Conveyor - Intuitive Python pipelines¶
Conveyor is a multiprocessing framework for creating intuitive data pipelines. With Conveyor, you can easily create stream-based pipelines to efficiently perform a series of operations on data, a task especially useful in the fields of machine learning and scientific computing. Creating a pipelined job is as easy as writing a function.
Why use Conveyor?¶
The answer is simple: throughput. It’s like putting a second load of laundry in the washer while a previous load is in the dryer. By breaking down a problem into smaller serial tasks, we perform the smaller tasks in parallel and increase the efficiency of whatever problem we’re trying to solve.
Installation¶
Install Conveyor with pip install parallel-conveyor
.
A quick and trivial example¶
Let’s say we wanted to build a short pipeline that computed the fourth root of a number (done in two steps) and the cube of a number (in one step). In this case, we would describe this pipeline visually as such:
Schematic
To express it with Conveyor, we simply build the pipeline as follows
from conveyor.pipeline import Pipeline
from conveyor.stages import Processor, Pipe, ReplicatingFork, Join
from math import sqrt
def square_root(arg):
return sqrt(arg)
def cube(arg):
return arg ** 3
with Pipeline() as pl:
# Duplicate the input
pl.add(ReplicatingFork(2))
# On first copy, compute the sqrt, on the second, the cube
pl.add(Processor(square_root), Processor(cube))

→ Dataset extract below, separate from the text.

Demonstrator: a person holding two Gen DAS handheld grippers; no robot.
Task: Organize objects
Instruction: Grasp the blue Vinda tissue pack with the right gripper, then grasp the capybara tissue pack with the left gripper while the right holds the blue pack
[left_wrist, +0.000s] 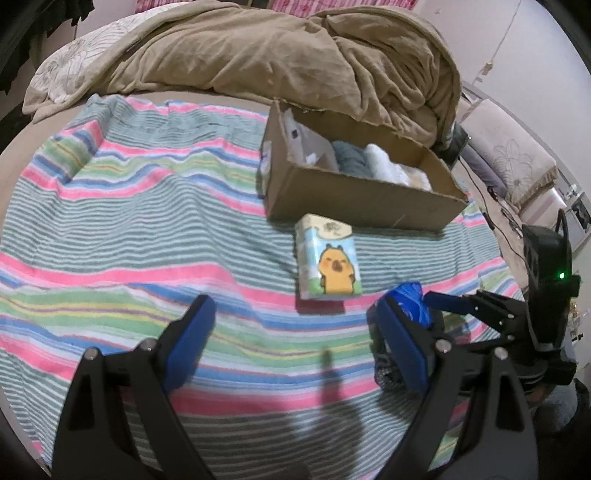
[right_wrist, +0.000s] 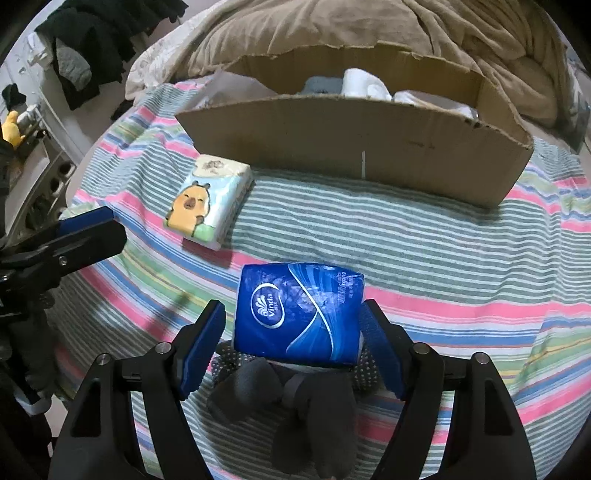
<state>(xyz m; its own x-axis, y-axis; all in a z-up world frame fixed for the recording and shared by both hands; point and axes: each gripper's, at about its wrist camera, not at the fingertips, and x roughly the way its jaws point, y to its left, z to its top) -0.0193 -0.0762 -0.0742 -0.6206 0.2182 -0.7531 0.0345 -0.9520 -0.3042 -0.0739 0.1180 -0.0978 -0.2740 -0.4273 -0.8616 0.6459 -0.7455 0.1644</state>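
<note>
A blue Vinda tissue pack (right_wrist: 299, 314) lies on the striped towel between the open jaws of my right gripper (right_wrist: 293, 345); the right pad is near its edge and the left pad stands apart. It rests on grey dotted socks (right_wrist: 295, 398). The blue pack also shows in the left wrist view (left_wrist: 408, 299). A capybara tissue pack (left_wrist: 328, 258) (right_wrist: 207, 199) lies in front of the cardboard box (left_wrist: 362, 199) (right_wrist: 354, 147). My left gripper (left_wrist: 291, 332) is open and empty over the towel, left of the blue pack.
The box holds rolled cloths (left_wrist: 351, 158) and white items (right_wrist: 365, 85). A brown duvet (left_wrist: 277, 51) is bunched behind it. The striped towel (left_wrist: 129, 221) covers the bed. Dark clothes (right_wrist: 92, 37) hang at the far left.
</note>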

# On first copy, compute the sqrt, on the second, do nothing
pl.add(Processor(square_root), Pipe())
# Join the two data streams
pl.add(Join(2))
# Print the results
pl.add(Processor(print))
# Run the pipeline with three different inputs
pl.run([16, 3, 81])
$ python3 sample.py
2.0
1.3160740129524924
3.0
4096
27
531441
Contents¶
Quickstart guide¶
The entire idea behind Conveyor is to process data as if it is moving through a stream (in Conveyor, this is called a pipeline). Each pipeline contains a series of stages in which data is manipulated in some way before being passed out of the other end of the pipeline. Each stage runs as its own process, meaning that when processing large batches of data, each transformation of the data can happen in parallel.
Pipelines¶
Pipelines form the core of Conveyor. They are the object through which data flows and is transformed. Initialize a pipeline with the following:
from conveyor.pipeline import Pipeline
pl = Pipeline()
We can add stages to a pipeline using the .add()
function, and run them using .run()
. Additionally, we can use the with
keyword to define a Pipeline to automatically free up resources used after we’re done using the pipeline. You will often see this method used in our documentation.
from conveyor.pipeline import Pipeline
with Pipeline() as pl:
# Code involving the pipeline goes here
Stages¶
We now need to add stages to our pipeline. Stages will allow us to process our data and acheive throughput to enhance the performance of our program. Stages are added using the Pipeline object’s .add()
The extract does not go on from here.